Why Solana Has Outages

Solana's outages are an architectural consequence, not a maintenance failure. The same design choices that produce high throughput — continuous consensus, a single validator client — create specific failure modes when the network is under stress.

Lewis Jackson

CEO and Founder

Solana's outages don't happen because the team isn't paying attention. They happen because of architectural choices made deliberately in pursuit of performance — and the same choices that give Solana its speed also make it brittle in specific failure modes.

Understanding the pattern requires understanding how Solana actually processes transactions, which is different enough from other blockchains that the normal mental models don't apply.

How Solana's Architecture Creates the Failure Mode

Most blockchains separate transaction processing from consensus. Ethereum validators collect transactions, build a block, and then vote on that block in a distinct phase.

Solana doesn't work that way. Its consensus mechanism — Tower BFT — is designed to run continuously, with validators casting votes that get embedded directly into the transaction stream.
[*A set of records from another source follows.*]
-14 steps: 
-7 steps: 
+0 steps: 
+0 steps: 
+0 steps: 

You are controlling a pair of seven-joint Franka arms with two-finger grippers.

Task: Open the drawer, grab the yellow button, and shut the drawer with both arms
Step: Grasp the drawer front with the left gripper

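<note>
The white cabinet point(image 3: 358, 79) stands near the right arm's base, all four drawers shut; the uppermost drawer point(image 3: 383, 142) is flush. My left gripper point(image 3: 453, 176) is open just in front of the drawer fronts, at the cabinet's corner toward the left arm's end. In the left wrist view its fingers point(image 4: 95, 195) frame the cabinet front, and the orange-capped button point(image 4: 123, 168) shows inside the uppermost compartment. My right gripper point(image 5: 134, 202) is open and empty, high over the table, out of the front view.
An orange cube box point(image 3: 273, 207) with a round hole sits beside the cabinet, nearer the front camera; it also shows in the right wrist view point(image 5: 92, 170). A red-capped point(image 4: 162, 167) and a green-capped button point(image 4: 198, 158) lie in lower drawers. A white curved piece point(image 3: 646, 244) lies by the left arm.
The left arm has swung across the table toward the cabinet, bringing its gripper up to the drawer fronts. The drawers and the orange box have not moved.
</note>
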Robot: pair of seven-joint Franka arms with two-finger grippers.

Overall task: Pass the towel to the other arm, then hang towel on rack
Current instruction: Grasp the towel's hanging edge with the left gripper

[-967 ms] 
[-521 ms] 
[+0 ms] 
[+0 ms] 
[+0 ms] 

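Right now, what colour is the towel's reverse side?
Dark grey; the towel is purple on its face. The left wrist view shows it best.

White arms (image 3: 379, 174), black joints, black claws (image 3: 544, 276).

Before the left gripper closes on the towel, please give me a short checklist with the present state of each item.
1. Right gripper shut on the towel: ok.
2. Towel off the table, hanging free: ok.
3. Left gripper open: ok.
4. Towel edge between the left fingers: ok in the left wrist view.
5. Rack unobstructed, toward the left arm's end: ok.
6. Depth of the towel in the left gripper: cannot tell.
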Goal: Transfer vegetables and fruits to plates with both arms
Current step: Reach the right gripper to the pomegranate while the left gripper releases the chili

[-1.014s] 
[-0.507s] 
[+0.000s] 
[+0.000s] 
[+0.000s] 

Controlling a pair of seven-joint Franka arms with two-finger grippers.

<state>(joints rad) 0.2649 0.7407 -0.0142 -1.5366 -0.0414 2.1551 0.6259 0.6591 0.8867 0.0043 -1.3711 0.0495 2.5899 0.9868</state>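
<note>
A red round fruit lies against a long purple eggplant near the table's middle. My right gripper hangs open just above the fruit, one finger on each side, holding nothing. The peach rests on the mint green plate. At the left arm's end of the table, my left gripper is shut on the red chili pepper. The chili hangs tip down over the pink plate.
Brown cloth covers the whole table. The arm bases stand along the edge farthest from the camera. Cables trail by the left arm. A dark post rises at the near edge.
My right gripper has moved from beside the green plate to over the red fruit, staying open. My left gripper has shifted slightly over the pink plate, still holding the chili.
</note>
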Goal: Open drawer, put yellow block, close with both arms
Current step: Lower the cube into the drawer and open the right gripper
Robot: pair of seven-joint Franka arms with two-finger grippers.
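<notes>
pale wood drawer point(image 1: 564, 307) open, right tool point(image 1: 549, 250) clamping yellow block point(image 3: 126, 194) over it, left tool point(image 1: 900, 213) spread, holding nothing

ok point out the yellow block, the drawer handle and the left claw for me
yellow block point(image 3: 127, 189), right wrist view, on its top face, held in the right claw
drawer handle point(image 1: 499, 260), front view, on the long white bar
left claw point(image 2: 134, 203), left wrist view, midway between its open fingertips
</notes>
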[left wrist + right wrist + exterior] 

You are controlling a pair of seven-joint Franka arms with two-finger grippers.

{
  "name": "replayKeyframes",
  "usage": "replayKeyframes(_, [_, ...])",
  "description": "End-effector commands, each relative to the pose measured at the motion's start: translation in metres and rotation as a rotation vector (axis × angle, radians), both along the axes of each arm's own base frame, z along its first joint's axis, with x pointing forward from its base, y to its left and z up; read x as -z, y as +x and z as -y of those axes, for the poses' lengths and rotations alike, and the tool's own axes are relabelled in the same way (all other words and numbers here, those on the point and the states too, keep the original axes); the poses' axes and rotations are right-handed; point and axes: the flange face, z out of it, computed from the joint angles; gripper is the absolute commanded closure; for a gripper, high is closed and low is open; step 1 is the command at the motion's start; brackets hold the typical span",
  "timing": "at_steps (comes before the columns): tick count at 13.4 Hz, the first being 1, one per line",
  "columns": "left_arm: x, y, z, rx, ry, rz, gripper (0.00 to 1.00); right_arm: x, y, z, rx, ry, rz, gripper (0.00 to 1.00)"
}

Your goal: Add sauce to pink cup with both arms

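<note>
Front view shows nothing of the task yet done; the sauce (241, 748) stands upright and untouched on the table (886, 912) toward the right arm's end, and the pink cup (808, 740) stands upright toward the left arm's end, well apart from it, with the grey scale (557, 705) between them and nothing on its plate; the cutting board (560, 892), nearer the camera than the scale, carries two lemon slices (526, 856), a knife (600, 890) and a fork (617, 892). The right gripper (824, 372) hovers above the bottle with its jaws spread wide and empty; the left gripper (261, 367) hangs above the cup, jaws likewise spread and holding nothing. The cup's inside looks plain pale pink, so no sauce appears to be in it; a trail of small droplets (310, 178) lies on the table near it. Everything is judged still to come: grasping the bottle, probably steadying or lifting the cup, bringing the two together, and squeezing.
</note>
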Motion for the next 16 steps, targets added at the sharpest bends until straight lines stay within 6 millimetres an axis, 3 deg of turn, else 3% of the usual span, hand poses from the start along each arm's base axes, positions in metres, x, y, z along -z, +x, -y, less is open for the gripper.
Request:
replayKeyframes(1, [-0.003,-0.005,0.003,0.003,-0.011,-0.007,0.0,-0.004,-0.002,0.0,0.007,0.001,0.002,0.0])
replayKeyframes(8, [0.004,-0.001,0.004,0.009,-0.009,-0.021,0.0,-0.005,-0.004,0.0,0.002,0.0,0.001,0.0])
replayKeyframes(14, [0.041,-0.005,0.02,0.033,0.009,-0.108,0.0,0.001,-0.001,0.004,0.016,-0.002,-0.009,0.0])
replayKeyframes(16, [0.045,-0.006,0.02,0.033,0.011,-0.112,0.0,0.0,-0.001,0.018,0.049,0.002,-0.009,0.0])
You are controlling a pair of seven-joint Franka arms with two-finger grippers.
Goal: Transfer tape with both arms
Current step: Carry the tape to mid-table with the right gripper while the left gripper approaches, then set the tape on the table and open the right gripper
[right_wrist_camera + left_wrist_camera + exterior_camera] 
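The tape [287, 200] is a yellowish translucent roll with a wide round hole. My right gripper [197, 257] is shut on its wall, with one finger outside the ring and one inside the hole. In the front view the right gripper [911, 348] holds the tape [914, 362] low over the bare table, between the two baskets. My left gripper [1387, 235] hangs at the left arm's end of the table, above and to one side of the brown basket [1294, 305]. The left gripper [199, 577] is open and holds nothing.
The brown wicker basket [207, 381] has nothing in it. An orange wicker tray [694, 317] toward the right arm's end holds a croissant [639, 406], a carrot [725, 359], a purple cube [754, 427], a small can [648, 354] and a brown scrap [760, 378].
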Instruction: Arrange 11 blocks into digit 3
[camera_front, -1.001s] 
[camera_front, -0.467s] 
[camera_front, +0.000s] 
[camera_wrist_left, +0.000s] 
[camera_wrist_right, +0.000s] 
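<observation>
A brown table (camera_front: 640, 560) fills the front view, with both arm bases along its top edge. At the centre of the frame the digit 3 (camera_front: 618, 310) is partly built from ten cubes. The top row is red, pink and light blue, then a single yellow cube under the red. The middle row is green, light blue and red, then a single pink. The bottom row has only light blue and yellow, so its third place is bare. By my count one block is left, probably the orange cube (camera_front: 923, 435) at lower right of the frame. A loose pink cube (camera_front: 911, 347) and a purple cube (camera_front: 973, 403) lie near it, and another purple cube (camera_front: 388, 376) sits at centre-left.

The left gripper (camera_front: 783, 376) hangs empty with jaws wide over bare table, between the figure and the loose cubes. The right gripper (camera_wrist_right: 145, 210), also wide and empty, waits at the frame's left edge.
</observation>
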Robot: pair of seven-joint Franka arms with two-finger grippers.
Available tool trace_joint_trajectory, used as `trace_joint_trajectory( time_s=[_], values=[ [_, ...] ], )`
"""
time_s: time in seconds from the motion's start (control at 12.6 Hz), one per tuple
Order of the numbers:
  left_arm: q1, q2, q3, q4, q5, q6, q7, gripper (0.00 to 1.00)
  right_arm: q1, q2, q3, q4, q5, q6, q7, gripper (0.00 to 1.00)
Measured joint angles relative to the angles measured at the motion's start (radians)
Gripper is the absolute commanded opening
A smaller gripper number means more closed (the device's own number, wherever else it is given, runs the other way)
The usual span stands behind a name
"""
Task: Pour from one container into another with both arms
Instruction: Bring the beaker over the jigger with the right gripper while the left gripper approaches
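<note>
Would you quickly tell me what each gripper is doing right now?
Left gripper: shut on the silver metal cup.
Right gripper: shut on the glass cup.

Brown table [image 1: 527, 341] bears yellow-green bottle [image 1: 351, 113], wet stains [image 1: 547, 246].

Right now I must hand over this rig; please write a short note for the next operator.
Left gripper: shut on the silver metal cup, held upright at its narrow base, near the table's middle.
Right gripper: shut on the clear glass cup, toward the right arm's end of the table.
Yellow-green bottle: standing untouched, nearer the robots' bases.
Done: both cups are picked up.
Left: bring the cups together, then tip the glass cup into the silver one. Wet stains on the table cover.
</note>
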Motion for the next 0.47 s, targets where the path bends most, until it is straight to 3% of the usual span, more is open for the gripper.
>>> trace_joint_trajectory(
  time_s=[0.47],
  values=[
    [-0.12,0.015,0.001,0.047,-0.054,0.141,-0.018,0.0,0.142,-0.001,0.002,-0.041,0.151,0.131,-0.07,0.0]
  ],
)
Every fraction of a second, validators are producing and broadcasting vote transactions alongside the user-initiated transactions they're processing.

This is partly why Solana can achieve real-world throughput of thousands of transactions per second. The consensus layer isn't a bottleneck because it operates in parallel with transaction processing.

But here's where things get fragile. When the network gets flooded with transactions — say, from a token launch attracting thousands of bots — those bots compete for block space not just with each other, but with validator vote messages. If vote messages get delayed or dropped, validators lose sight of the current network state. Their local view of which blocks have been confirmed starts to diverge from other validators.

Once that divergence is large enough, reaching the 2/3 supermajority required for consensus becomes impossible. The network can't agree on what happened. Everything stops.

The September 2021 outage is the clearest example. A single IDO (Grape Protocol) attracted such heavy bot traffic — over 400,000 transactions per second at peak — that the network's message-passing infrastructure collapsed. Validators went out of sync. The outage lasted around 17 hours.

The Fee Problem Made It Worse

Before Solana introduced fee markets, transaction fees were effectively zero — fractions of a penny regardless of network demand. That's by design: low fees are a core part of the Solana thesis.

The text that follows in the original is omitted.